Batı'nın söz konusu israil, Filistin, Kudüs vs olduğunda “VAHDET” anlayışı ile hareket etmesinin nedeni temelde dinsel güdüler olduğu için israil'in varlık nedeni ve bekası onlar için her daima “şer'i bir görev” ve ortak kırmızı çizgi olmuştur. Dolayısıyla uzun vadede dahi olsa israil'in güvenliği ve yayılmacılığına halel getirme olasılığı bulunabilecek teorik veya pratik her türlü girişim, tekellerindeki bilumum müdahale araçlarıyla akamete uğratılmaya çalışılmaktadır.
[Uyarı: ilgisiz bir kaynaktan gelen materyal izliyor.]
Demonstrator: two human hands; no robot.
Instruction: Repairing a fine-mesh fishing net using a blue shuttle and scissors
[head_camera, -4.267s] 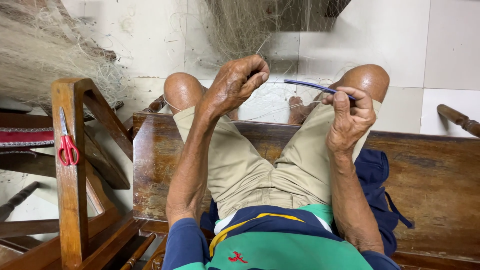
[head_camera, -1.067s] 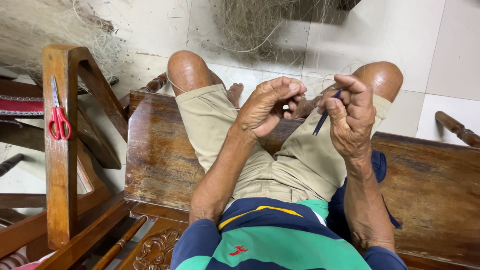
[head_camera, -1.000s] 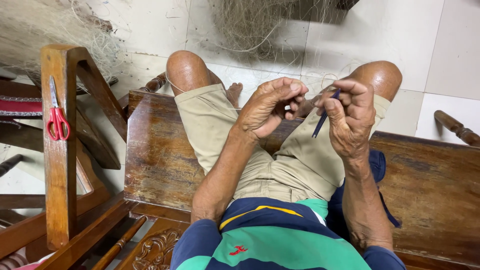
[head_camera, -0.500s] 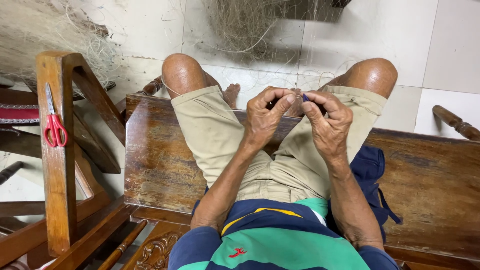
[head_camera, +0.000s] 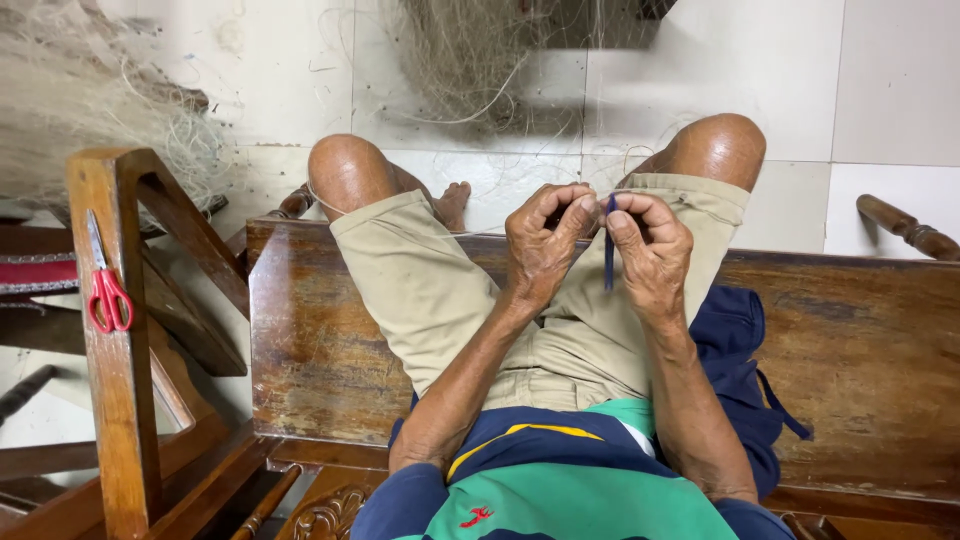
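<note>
I sit on a wooden bench (head_camera: 320, 340) with both hands raised between my knees. My right hand (head_camera: 650, 255) pinches a thin dark blue netting needle (head_camera: 609, 255) that hangs down between the two hands. My left hand (head_camera: 540, 245) is curled beside it, its fingertips pinching fine pale net thread against the needle's top. A thin thread (head_camera: 470, 234) runs from the hands leftward across my left thigh. A mass of pale fishing net (head_camera: 480, 60) lies on the tiled floor beyond my knees.
Red-handled scissors (head_camera: 105, 290) lie on the arm of a wooden chair (head_camera: 120, 380) at the left. More bundled net (head_camera: 70, 110) is heaped at the upper left. A dark blue cloth (head_camera: 745, 370) lies on the bench by my right hip. A wooden armrest (head_camera: 905, 228) shows at the right.
My hands have come together from apart. The blue needle, earlier held out sideways in the right hand, now hangs upright between both hands' fingertips.
</note>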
Batının israil korumacılığının şiddeti, aynı zamanda sadece Filistin'de değil bölgedeki tüm Müslüman toplumlarda farklı sancıların daha fazla artmasını beraberinde getirmektedir. Bu meseleyi bir “Altın Vuruş” ile taçlandırmak isteyen Trump yönetimi, diğer zamanlardan farklı olarak İslam dünyasındaki işbirlikçi tüm tayfaları, münafık otoriteleri ve sultacı rejimleri hiç olmadığı kadar bu kez seferber etmiştir. Belki de tarihte ilk defa kâfirlerle birlikte münafıklar, Bel'amlar, sultacı saltanat köleleri bu denli bir siyasi birlik oluşturmuşlardır. Hep “Vahdet sembolü” olarak gördüğümüz Kudüs, bu kez israil lehine tüm bu mel'un tayfalar için birlik sembolüne dönüştürülmüştür.
Bugün bölgesel çapta yaşanan derin krizlerin her biri, Batı cephesinin söz konusu meş'um planlarının hazırlık aşamalarının birer halkası niteliğindedir.
- Irak'ta yaşanan işgal ve günümüze sarkan yansımaları…
- Arap Baharı ile başlayan süreç ve bu sürecin doğurduğu travmatik sonuçlar…
- Suriye'de yaşanmaya devam eden kriz ve dikkatlerin Kudüs'ten Şam'a yöneltilmesi…
- Mısır'daki darbe…
- Stratejik güzergahın iki yakası olan Somali ve Yemen'de yaşananlar…
- Arap dünyasında “Fırıldak Prensler”in peydahlanıp piyasaya sürülmesi…
- Saltanatları Washington ve Tel -Aviv'e ipoteklenen kabile şeflerinin devasa silahlanma yarışı…
- Arap Natosu palavraları…
- Kudüs'ün siyonizmin “Başkenti” ilan edilmesi…
- Ve şeytani planın bir garip “Kılıç dansı” eşliğinde start alması…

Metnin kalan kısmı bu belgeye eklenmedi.